Une science des « croisements interraciaux ». Corrado Gini et la mobilisation pour la reconnaissance d’un « eugénisme latin » (1928-1940)
Presented by Luc Berlivet ; discussant : Fabrice Cahen
Les projets eugéniques qui se firent jours dans le monde entier, de la fin du XIXe siècle jusqu’aux années 1970 ont pris des formes très diverses. Dans l’entre deux guerres, une mobilisation internationale se développa en faveur d’une approche « latine » de l’eugénisme : celle-ci insistait sur le rôle de l’environnement, en contrepoint de l’hérédité, dans la détermination des qualités et des « tares » affligeant les populations humaines. La principale figure de proue de ce mouvement, ancré dans une vaste zone géographique allant de la Roumanie jusqu’à l’Amérique latine en passant par l’Italie, la France, ainsi que les territoires francophones de Suisse et de Belgique, fut le fameux statisticien italien Corrado Gini.

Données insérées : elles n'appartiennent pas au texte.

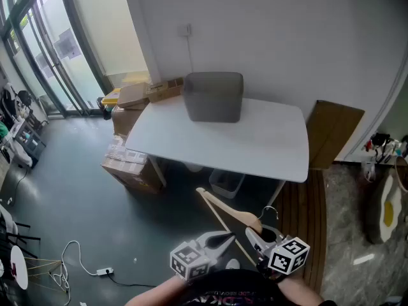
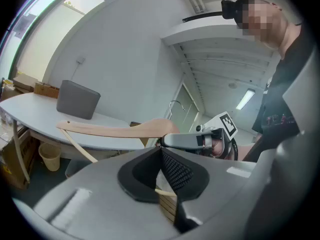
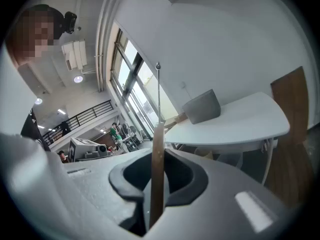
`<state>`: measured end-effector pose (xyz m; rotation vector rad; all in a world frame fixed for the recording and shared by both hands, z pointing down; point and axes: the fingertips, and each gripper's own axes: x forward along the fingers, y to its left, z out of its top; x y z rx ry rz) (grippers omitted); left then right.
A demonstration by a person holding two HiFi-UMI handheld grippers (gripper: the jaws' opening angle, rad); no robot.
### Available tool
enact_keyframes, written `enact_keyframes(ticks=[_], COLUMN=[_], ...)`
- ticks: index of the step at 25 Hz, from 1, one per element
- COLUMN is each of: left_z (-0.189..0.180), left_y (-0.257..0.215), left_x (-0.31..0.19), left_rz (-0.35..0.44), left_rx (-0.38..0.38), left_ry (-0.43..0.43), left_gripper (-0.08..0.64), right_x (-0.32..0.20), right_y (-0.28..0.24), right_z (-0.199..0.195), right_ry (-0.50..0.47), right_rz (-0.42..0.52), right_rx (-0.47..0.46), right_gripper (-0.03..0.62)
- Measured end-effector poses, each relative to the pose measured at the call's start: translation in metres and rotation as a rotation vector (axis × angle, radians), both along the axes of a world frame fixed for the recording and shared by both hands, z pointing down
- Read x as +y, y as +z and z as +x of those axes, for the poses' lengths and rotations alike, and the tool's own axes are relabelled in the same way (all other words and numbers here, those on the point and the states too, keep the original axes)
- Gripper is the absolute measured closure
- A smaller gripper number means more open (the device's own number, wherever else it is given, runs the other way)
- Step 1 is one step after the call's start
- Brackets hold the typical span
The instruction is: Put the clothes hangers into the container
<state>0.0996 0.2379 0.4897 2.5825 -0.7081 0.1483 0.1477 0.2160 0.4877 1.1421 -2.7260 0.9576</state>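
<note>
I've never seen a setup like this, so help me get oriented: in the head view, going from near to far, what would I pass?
Left gripper and right gripper, side by side → light wooden clothes hanger with a metal hook → white rectangular table → grey plastic container on it → white wall.

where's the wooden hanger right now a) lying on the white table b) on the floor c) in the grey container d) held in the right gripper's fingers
d: the wooden hanger sits clamped in the right gripper, away from the white table and grey container.
</note>
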Motion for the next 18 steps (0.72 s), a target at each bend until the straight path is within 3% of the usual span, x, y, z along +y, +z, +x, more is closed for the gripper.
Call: enact_keyframes(ticks=[18], left_z=[-0.0023], left_y=[0.0011], left_x=[-0.0088], left_rz=[-0.003], left_rx=[0.009], left_ry=[-0.018], left_gripper=[0.554], right_x=[-0.0081], right_y=[0.0038], right_z=[-0.0030], right_ry=[-0.012], right_rz=[-0.015], right_rx=[-0.015], right_gripper=[0.535])
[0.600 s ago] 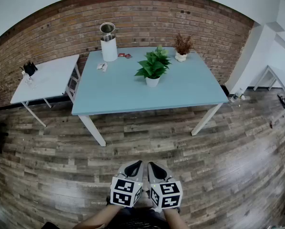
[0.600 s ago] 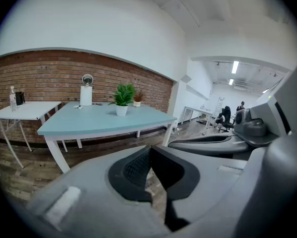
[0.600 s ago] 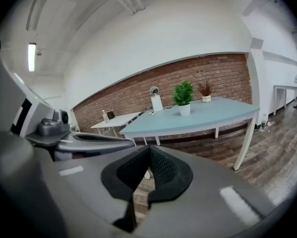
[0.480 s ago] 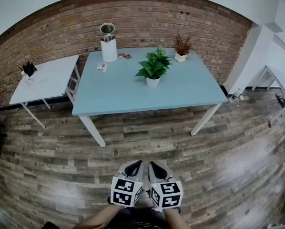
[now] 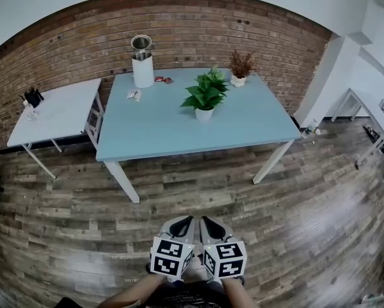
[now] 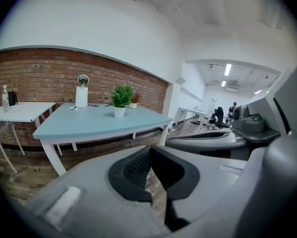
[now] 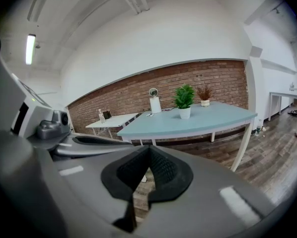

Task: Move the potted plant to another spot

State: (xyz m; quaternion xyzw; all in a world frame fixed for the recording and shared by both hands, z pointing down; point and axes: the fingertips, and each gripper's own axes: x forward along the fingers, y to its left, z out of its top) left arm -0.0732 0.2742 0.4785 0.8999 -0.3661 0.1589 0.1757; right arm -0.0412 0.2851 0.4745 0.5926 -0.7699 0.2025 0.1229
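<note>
We hold left gripper [image 5: 186, 221] and right gripper [image 5: 205, 221] clenched and empty; the potted plant [image 5: 205, 95] on the surface [image 5: 153, 130] stands well beyond reach.

The person's arms [image 5: 133, 294], behind both grippers, are cut off by the bottom edge of the head view. Far ahead of the left gripper [image 5: 183, 222], on the tabletop [image 5: 160, 130], two red bits [image 5: 162, 79] and a white scrap [image 5: 134, 94] are too small to tell. So is the dark thing [image 5: 32, 97] on the side table [image 5: 57, 111], farther left. In the left gripper view, the right gripper [image 5: 209, 223] hides the floor [image 6: 19, 177] beside it, and distant figures [image 6: 219, 115] beyond are too small to make out.
</note>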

L’objet de cette intervention est de revenir sur les expéditions scientifiques menées par Gini et le CISP (Comité Italien pour l’Etude des Problèmes de la Population) entre 1933 et 1940 pour analyser la manière dont l’étude comparées de populations « isolées » ou, au contraire, travaillées par des « croisements interraciaux » a pu être envisagée comme l’unique moyen scientifique permettant d’identifier les facteurs de « dégénérescence » des population, pour mieux la combattre. On reviendra notamment sur les efforts déployés par les scientifiques italiens et leurs collaborateurs étrangers pour évaluer le rôle respectif de l’environnement et de l’hérédité dans ces processus. On détaillera également le rôle qu’a joué ce programme de recherche dans l’institutionnalisation de « l’eugénisme latin », avant de s’interroger sur sa transformation, au lendemain de la Deuxième Guerre mondiale.
Luc Berlivet
Luc Berlivet, historien, est chargé de recherche CNRS au Cermes3. Il combine les apports de la sociologie et de l'histoire des sciences et de la médecine pour analyser la manière dont médecins, savants et administrateurs ont cherché à caractériser les différences observables au sein des populations humaines dans une perspective d'intervention publique. Ses travaux actuels portent sur l'évolution des conceptions de l'hérédité humaine depuis la fin du dix-neuvième siècle et du rôle respectif de la "nature" et de la "culture" dans l'explication des différences et des inégalités entre individus et groupes humains. Il s'intéresse ainsi à la trajectoire des différentes disciplines scientifiques et médicales impliquées dans des projets eugéniques ; ses recherches portent en particulier sur le cas de "l'eugénisme latin" (France, Italie, Roumanie, Amérique Latine) et aux différentes manières dont fut envisagée l'influence de l'environnement sur l'hérédité elle-même. Parallèlement, il étudie l'histoire de la génétique médicale, depuis son institutionnalisation, aux lendemains de la Deuxième Guerre mondiale. Il enseigne à l'EHESS et est membre du conseil scientifique du doctorat européen Phoenix JDP - Dynamics of Health and Welfare.